Aim of the task
Retype exactly the lines below, beginning with the first and ending with the line where "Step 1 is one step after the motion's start" appears.

Start of Records for processing

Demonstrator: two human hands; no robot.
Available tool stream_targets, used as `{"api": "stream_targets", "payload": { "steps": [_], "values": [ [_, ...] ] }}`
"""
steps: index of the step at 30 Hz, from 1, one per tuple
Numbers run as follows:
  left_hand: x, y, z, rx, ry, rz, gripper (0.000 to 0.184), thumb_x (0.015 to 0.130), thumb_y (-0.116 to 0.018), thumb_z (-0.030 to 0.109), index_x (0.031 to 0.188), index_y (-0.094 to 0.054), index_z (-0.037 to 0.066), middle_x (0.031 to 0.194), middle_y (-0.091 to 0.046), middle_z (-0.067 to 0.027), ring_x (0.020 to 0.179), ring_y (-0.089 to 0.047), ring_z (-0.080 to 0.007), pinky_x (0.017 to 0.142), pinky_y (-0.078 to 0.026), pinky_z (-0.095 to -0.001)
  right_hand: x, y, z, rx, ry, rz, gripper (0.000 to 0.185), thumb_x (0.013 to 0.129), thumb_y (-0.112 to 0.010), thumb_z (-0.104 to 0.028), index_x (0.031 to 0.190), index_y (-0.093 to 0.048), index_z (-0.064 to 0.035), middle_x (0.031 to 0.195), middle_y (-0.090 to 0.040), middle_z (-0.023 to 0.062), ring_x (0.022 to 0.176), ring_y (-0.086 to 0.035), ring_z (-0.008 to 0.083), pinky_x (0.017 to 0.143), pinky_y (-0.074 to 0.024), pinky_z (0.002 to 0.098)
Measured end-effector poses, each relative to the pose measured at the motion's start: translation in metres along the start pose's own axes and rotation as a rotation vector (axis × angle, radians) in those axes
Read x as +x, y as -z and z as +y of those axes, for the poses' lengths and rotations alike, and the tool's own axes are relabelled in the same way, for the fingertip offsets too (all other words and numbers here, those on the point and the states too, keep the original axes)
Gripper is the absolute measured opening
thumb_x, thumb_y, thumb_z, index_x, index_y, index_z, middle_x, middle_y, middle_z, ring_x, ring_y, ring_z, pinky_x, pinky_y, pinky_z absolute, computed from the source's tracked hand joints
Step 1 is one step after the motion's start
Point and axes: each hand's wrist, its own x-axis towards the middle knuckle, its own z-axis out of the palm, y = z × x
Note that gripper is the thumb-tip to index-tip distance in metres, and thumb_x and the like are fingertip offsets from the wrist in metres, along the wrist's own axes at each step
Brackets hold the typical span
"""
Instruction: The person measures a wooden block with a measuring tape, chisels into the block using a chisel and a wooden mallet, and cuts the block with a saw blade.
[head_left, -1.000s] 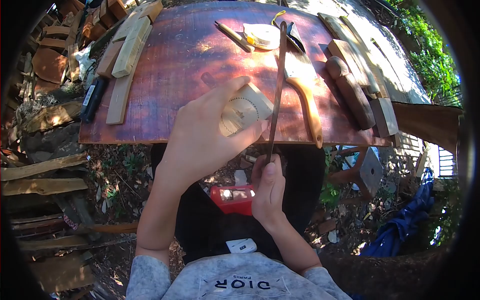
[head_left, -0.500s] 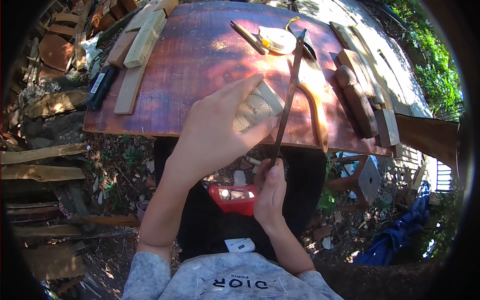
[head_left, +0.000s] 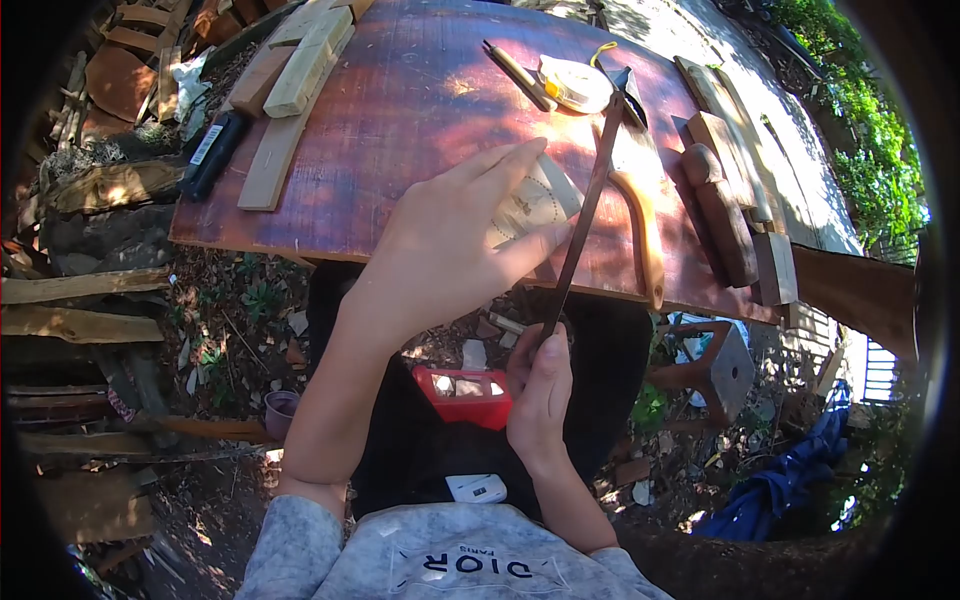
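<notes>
My left hand (head_left: 455, 235) grips a pale wooden piece (head_left: 540, 200) between thumb and fingers, over the near part of the table. A dotted curved line and a small dark drawing mark its face; the fingers cover the rest. My right hand (head_left: 540, 390), lower down and near my lap, is closed around the bottom end of a long, flat, dark metal file (head_left: 588, 215). The file slants up past the right edge of the wooden piece, close to my left thumb. Whether the two touch, I cannot tell.
On the reddish table (head_left: 350, 150) lie a tape measure (head_left: 577, 85), a brown pen-like tool (head_left: 520, 76), a curved wooden handle (head_left: 645, 240) and a dark wooden tool (head_left: 722, 215). Wood strips (head_left: 305, 75) line the left side. A red container (head_left: 462, 397) sits below, between my legs.
The view has shifted slightly, so the table's things appear farther right. Both hands keep their holds, and the file and wooden piece have moved only a little.
</notes>
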Motion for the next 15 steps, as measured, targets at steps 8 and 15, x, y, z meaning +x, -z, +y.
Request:
{"api": "stream_targets", "payload": {
  "steps": [8,15],
  "values": [
    [0.000,0.002,0.000,-0.026,0.029,-0.013,0.068,0.088,-0.081,0.031,0.146,-0.059,0.003,0.133,-0.067,-0.0262,0.120,-0.068,-0.0394,0.101,-0.053,-0.0434,-0.004,0.013,0.004,0.024,0.000,0.018,0.048,0.115,-0.031,-0.048,0.106,-0.051,-0.0056,0.077,-0.042,-0.0042,0.066,-0.037,0.0020,0.057,-0.0269,0.0213],
    [-0.008,-0.002,0.004,-0.046,0.026,-0.041,0.067,0.088,-0.081,0.032,0.146,-0.059,0.004,0.138,-0.065,-0.0238,0.121,-0.068,-0.0391,0.102,-0.054,-0.0430,0.018,0.009,-0.041,0.020,-0.033,0.051,0.048,0.116,-0.029,-0.049,0.104,-0.049,-0.0063,0.074,-0.041,-0.0053,0.063,-0.035,0.0015,0.055,-0.0258,0.0222]
  ]
}}
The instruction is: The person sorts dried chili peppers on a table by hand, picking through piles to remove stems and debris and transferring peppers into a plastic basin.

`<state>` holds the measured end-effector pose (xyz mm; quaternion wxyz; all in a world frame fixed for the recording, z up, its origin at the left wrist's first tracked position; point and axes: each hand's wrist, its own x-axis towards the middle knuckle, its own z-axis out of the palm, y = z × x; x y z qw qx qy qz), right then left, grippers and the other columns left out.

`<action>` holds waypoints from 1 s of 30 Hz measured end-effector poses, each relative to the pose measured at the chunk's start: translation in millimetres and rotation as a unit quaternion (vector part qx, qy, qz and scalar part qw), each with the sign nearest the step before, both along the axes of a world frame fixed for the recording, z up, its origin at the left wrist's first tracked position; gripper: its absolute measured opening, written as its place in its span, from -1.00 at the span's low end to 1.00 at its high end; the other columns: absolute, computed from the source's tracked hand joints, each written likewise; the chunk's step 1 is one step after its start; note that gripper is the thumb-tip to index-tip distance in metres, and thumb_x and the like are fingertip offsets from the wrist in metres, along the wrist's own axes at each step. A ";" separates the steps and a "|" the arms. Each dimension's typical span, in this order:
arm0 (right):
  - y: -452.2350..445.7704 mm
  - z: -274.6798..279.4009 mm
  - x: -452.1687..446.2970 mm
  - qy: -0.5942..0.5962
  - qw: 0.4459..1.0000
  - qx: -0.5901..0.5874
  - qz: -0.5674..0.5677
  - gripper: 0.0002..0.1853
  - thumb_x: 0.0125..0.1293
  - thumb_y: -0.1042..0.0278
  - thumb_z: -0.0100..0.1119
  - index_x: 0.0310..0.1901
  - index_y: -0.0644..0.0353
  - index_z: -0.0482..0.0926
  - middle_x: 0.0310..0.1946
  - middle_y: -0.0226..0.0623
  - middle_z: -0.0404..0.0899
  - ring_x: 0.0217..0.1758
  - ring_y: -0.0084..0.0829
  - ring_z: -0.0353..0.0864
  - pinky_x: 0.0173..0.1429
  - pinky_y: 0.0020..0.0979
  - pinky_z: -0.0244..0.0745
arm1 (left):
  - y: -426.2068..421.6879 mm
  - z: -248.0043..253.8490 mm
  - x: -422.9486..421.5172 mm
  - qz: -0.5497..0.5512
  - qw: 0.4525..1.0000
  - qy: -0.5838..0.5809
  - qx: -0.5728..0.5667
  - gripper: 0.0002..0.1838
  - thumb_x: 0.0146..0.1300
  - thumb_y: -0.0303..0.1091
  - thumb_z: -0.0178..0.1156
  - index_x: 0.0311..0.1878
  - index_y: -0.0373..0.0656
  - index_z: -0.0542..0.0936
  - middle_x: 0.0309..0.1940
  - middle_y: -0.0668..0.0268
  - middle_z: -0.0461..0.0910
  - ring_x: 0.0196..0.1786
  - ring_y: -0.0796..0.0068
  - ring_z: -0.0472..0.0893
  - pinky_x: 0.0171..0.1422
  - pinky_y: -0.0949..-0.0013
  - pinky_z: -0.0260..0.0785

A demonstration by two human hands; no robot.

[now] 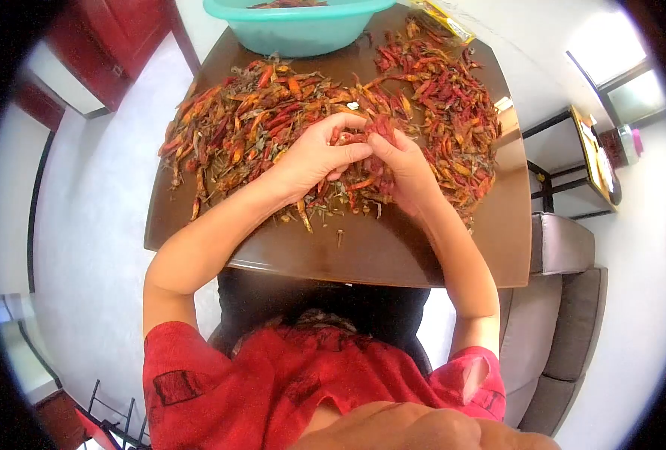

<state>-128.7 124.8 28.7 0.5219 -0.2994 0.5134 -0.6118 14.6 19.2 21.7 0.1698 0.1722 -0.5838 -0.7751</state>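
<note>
I sit before the table (333, 259), a heap of peppers (250, 124) on its left part and a second heap (449, 101) on its right. My left hand (331, 150) and right hand (406, 165) are side by side over the middle, with peppers in both. The basin (303, 36) stands behind the left heap, a packet (449, 22) behind the right one. To my right is a sofa (554, 322), with a stand (594, 161) beyond it; a door (123, 37) lies far left.

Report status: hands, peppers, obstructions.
Left hand and right hand close together, holding dried red peppers. More heaped around. Teal basin beyond, not blocking hands.
</note>
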 end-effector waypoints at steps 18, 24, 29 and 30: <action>5.1 7.4 -12.1 -0.160 0.984 0.048 0.069 -0.72 0.40 0.00 0.14 -0.21 0.04 0.51 -0.49 -0.62 0.37 -0.51 -0.73 0.29 -0.53 -0.65 0.09 | -11.4 -8.2 1.1 -0.064 0.972 0.089 0.206 -0.79 0.44 -0.20 0.10 -0.06 -0.12 0.53 -0.42 0.50 0.49 -0.57 0.77 0.23 -0.49 0.62 0.07; 6.3 3.2 -26.3 0.017 0.999 0.013 0.040 -0.79 0.40 0.11 0.15 -0.29 0.03 0.46 -0.55 -0.65 0.31 -0.60 -0.76 0.21 -0.58 -0.64 0.03 | -5.0 2.3 2.5 -0.083 0.995 -0.051 0.037 -0.78 0.39 -0.19 0.16 -0.10 -0.13 0.53 -0.41 0.50 0.49 -0.52 0.80 0.30 -0.46 0.61 0.12; 6.2 -3.3 -19.5 0.035 0.998 0.005 0.060 -0.83 0.37 0.18 0.14 -0.28 0.06 0.47 -0.57 -0.65 0.27 -0.65 -0.76 0.16 -0.63 -0.67 -0.06 | 1.0 -14.7 -3.1 -0.041 0.986 0.011 -0.162 -0.79 0.37 -0.22 0.20 -0.12 -0.17 0.54 -0.42 0.53 0.46 -0.45 0.79 0.35 -0.44 0.61 0.17; 7.4 0.8 -18.1 0.035 0.998 0.005 0.060 -0.83 0.37 0.18 0.14 -0.28 0.06 0.47 -0.57 -0.65 0.27 -0.65 -0.76 0.16 -0.63 -0.67 -0.06 | 2.5 -10.5 -3.0 -0.034 0.982 0.032 -0.181 -0.80 0.37 -0.22 0.19 -0.14 -0.15 0.52 -0.44 0.54 0.44 -0.48 0.79 0.34 -0.47 0.61 0.15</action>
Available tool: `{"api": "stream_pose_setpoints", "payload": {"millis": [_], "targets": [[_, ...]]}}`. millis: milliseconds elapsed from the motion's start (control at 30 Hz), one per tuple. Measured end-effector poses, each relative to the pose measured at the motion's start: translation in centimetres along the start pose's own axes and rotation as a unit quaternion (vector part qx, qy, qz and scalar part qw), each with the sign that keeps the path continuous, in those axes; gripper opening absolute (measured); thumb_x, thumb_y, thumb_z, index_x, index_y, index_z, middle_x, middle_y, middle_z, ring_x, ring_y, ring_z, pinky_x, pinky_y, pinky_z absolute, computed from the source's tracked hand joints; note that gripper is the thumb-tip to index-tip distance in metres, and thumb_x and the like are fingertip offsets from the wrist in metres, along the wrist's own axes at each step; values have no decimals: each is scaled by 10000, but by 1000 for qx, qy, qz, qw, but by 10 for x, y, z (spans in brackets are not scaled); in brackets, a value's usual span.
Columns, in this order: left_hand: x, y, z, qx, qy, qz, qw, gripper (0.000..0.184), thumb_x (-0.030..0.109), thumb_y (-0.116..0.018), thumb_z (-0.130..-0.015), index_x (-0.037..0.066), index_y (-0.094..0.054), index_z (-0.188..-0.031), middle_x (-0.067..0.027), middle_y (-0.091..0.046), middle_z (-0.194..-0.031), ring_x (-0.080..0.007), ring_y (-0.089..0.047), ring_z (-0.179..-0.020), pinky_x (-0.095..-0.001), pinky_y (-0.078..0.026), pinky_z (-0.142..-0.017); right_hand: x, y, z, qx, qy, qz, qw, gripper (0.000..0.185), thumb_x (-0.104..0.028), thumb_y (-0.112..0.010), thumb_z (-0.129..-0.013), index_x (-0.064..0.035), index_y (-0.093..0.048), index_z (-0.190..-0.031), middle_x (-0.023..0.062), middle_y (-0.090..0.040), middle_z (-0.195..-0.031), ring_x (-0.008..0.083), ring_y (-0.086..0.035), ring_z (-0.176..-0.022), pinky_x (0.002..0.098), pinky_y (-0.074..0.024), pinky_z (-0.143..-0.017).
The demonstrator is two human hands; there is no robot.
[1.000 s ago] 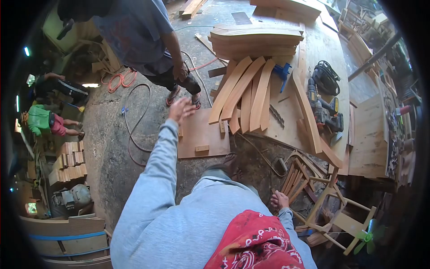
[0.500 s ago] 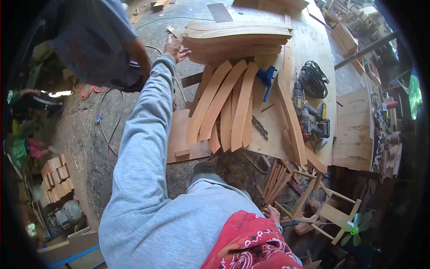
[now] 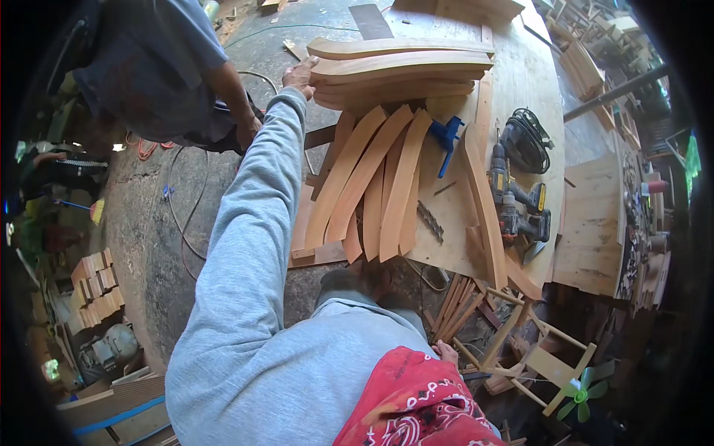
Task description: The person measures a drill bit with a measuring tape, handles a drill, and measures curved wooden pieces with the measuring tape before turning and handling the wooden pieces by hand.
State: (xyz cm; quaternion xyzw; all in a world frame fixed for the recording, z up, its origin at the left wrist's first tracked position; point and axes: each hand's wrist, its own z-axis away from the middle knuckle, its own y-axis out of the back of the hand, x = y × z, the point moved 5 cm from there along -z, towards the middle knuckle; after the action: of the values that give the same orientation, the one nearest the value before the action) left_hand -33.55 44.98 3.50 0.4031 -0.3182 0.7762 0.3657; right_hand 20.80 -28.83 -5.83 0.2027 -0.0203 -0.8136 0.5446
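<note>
Well, my left hand [image 3: 300,77] has its fingers closed on one end of a curved board [image 3: 401,65], stacked over the tabletop [image 3: 457,241]; my right hand [image 3: 446,352] is partly hidden, so I can't tell its grip.

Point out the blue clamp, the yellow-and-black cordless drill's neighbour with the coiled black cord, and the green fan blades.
Blue clamp [image 3: 445,134]: head view, on its body.
Black power tool with coiled cord [image 3: 518,141]: head view, on its dark body.
Green plastic fan blades [image 3: 584,411]: head view, on the lowest blade.

Pale workbench [image 3: 532,85] under stacked curved boards [image 3: 401,68], fanned curved pieces [image 3: 366,186], blue tool [image 3: 445,135], drills [image 3: 509,214].
</note>
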Motion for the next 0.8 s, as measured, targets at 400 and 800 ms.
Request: {"api": "stream_pose_setpoints", "payload": {"millis": [400, 800], "targets": [[-43, 10, 175, -168, -85, 120, 975, 426, 131, -755, -880, 33, -541, -1235, -122, -651, -1123, -262, -668, -1015, -539, -617, -832, -181, -63, 17, -119, 442, 267, 848, 359, -254, -702, -956, 9, -634, -1190, 51, -670, -1026, 147, -629, -939, 293, -512, -858], [-46, 104, 388, -221, -248, 131, 934, 500, -59, -713, -869, 66, -523, -1313, -85, -644, -1230, -196, -655, -1105, -368, -580, -958, -408, -226, 73, -405, 296, -170, 848, 527, -466, -697, -939, -34, -596, -1222, 130, -633, -1196, 300, -656, -1038, 510, -574, -882]]}}
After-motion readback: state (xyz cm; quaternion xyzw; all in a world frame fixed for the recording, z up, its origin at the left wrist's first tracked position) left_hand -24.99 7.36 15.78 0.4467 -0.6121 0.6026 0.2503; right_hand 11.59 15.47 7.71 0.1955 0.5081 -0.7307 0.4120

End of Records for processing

Answer below
Demonstrator: two human hands; no robot.
Available tool stream_targets, used as `{"api": "stream_targets", "payload": { "steps": [_], "values": [ [_, ...] ] }}`
"""
steps: index of the step at 30 Hz, from 1, one per tuple
Numbers run as follows:
  left_hand: x, y, z, rx, ry, rz, gripper (0.000 to 0.184), thumb_x (0.015 to 0.130), thumb_y (-0.116 to 0.018), thumb_z (-0.030 to 0.109), index_x (0.031 to 0.188), index_y (-0.094 to 0.054), index_z (-0.037 to 0.066), middle_x (0.031 to 0.194), middle_y (-0.091 to 0.046), middle_z (-0.067 to 0.027), ring_x (0.020 to 0.179), ring_y (-0.089 to 0.047), ring_z (-0.080 to 0.007), pinky_x (0.017 to 0.142), pinky_y (-0.078 to 0.026), pinky_z (-0.095 to -0.001)
  right_hand: x, y, z, rx, ry, rz, gripper (0.000 to 0.185), thumb_x (0.013 to 0.129), thumb_y (-0.112 to 0.010), thumb_z (-0.104 to 0.028), index_x (0.031 to 0.190), index_y (-0.093 to 0.048), index_z (-0.064 to 0.035), middle_x (0.031 to 0.195), middle_y (-0.090 to 0.040), middle_z (-0.023 to 0.062), ring_x (0.022 to 0.176), ring_y (-0.086 to 0.035), ring_z (-0.008 to 0.083), pinky_x (0.017 to 0.143), pinky_y (-0.074 to 0.024), pinky_z (0.002 to 0.098)
Measured end-effector poses, each relative to the pose measured at the motion's start: translation in metres along the start pose's own axes and rotation as a rotation vector (axis × angle, radians) in those axes
Read x as +x, y as -z and z as +y of those axes, for the poses' lengths and rotations alike, and the tool's own axes are relabelled in the same way, for the fingertip offsets too (all other words and numbers here, those on the point and the states too, keep the original axes)
Gripper is the absolute measured opening
thumb_x, thumb_y, thumb_z, index_x, index_y, index_z, middle_x, middle_y, middle_z, ring_x, ring_y, ring_z, pinky_x, pinky_y, pinky_z absolute, computed from the source's tracked hand joints
Step 1 is one step after the motion's start

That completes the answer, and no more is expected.